Hal itu merupakan hasil survei Litbang Kompas yang dilakukan terhadap 529 responden selama 14-16 Oktober 2020.
Masih di bidang yang sama, sebanyak 10,2% responden mengaku sangat tidak puas. Selanjutnya, 30,2% responden mengaku puas, 2,1% merasa sangat puas, dan sisanya 3,1% mengaku tidak tahu.
Sementara, tingkat kepuasan tertinggi berada pada kinerja Jokowi-Ma’ruf di bidang kesejahteraan sosial. Di bidang ini, sebanyak 48,8% responden merasa puas dan 3,4% bahkan mengaku sangat puas.
Akan tetapi, masih ada 41% responden yang merasa tidak puas dan 5,5% yang merasa sangat tidak puas dengan kinerja di bidang kesejahteraan sosial.Sebanyak 1,3% responden lainnya mengaku tidak tahu.

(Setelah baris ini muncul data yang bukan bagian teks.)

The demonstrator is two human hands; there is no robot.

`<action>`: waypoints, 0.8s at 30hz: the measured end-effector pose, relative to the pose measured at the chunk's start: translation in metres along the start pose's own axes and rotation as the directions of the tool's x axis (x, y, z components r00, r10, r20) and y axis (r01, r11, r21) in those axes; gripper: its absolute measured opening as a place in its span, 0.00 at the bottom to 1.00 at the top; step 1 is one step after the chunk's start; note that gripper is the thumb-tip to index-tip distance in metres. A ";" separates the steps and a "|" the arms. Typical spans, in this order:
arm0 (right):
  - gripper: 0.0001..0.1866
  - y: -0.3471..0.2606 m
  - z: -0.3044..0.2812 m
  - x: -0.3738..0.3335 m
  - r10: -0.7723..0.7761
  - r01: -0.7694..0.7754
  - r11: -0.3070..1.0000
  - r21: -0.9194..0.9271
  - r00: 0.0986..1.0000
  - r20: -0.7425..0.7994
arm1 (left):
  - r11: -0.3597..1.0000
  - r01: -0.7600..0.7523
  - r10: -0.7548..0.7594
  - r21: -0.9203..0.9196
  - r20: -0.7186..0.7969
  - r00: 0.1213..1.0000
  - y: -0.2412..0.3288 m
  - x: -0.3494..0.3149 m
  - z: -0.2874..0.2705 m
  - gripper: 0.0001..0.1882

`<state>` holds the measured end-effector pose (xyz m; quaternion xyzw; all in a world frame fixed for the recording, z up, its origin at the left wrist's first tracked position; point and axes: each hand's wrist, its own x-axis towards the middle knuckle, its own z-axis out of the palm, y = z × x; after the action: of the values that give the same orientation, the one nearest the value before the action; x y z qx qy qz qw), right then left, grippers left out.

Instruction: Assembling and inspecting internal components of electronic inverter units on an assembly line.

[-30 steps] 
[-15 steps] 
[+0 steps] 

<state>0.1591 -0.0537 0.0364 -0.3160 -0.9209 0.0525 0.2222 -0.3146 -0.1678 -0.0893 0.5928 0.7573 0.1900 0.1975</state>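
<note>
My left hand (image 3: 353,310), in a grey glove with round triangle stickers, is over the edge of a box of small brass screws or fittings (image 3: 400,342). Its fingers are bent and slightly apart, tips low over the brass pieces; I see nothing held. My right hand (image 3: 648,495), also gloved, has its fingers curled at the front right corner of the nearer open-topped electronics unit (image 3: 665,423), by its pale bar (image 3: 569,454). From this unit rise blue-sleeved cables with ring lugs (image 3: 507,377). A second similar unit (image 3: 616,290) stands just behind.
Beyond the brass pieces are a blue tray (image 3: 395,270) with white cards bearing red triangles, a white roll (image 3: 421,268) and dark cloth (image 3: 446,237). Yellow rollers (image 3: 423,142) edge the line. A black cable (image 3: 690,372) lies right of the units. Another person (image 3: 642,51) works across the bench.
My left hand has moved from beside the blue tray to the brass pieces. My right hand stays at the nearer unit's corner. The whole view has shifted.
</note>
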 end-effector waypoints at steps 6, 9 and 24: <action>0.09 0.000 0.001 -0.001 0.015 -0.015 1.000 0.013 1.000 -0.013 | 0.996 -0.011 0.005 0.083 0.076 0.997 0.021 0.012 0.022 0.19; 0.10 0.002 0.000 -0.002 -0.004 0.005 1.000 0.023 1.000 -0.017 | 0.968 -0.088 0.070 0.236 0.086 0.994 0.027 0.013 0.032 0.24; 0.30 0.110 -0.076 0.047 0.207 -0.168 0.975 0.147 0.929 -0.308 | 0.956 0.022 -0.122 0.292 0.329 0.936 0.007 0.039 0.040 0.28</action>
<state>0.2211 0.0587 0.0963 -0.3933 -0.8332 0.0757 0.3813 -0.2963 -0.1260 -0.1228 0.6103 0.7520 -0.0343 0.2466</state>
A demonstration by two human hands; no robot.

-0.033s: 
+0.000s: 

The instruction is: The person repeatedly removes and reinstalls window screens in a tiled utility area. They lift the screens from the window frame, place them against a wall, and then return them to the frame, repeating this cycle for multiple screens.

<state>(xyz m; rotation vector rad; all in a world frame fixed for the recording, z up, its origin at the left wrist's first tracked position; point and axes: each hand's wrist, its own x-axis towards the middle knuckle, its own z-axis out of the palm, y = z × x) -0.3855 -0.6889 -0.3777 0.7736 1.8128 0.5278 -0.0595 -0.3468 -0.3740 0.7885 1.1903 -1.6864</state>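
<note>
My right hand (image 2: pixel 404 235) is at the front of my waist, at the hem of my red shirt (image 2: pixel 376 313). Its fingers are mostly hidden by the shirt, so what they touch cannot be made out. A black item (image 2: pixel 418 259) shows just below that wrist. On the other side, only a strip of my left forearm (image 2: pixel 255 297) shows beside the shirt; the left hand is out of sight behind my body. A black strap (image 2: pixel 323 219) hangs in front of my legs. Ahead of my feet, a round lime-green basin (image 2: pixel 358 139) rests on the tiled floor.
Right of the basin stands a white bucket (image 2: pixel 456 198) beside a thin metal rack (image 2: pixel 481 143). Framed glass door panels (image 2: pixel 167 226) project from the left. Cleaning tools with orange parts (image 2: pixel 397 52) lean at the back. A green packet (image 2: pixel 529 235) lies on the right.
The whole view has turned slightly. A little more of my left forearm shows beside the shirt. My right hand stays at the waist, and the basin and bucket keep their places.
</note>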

Kemudian, di bidang politik dan keamanan, 2,1% responden merasa sangat puas, 42% merasa puas, 46,7% merasa tidak puas, 6% merasa sangat tidak puas, dan sisanya mengaku tidak tahu.
Terakhir, di bidang perekonomian, responden yang puas sebanyak 40,3% dan 2,3% responden merasa sangat puas.
Responden yang merasa tidak puas di bidang perekonomian 49,7%. Sebanyak 6,2% responden mengaku sangat tidak puas dan sisanya menjawab tidak tahu.
Pemerintah dan koalisi partai pendukungnya beralibi, wajar setahun kinerja Jokowi-Maruf tidak memuaskan, karena baru lima bulan bekerja langsung dihantam pandemi Covid-19 hingga kini.
Pendek kata, ibarat anak sekolah, rapor Jokowi-Ma’ruf merah. Ini adalah tantangan untuk tahun-tahun berikutnya. Tidak semua orang bisa menerima alibi pemerintah. Apalagi perjalanan masih sangat panjang hingga 2024.
Dr H Sumaryoto Padmodiningrat MM: Mantan Anggota DPR RI.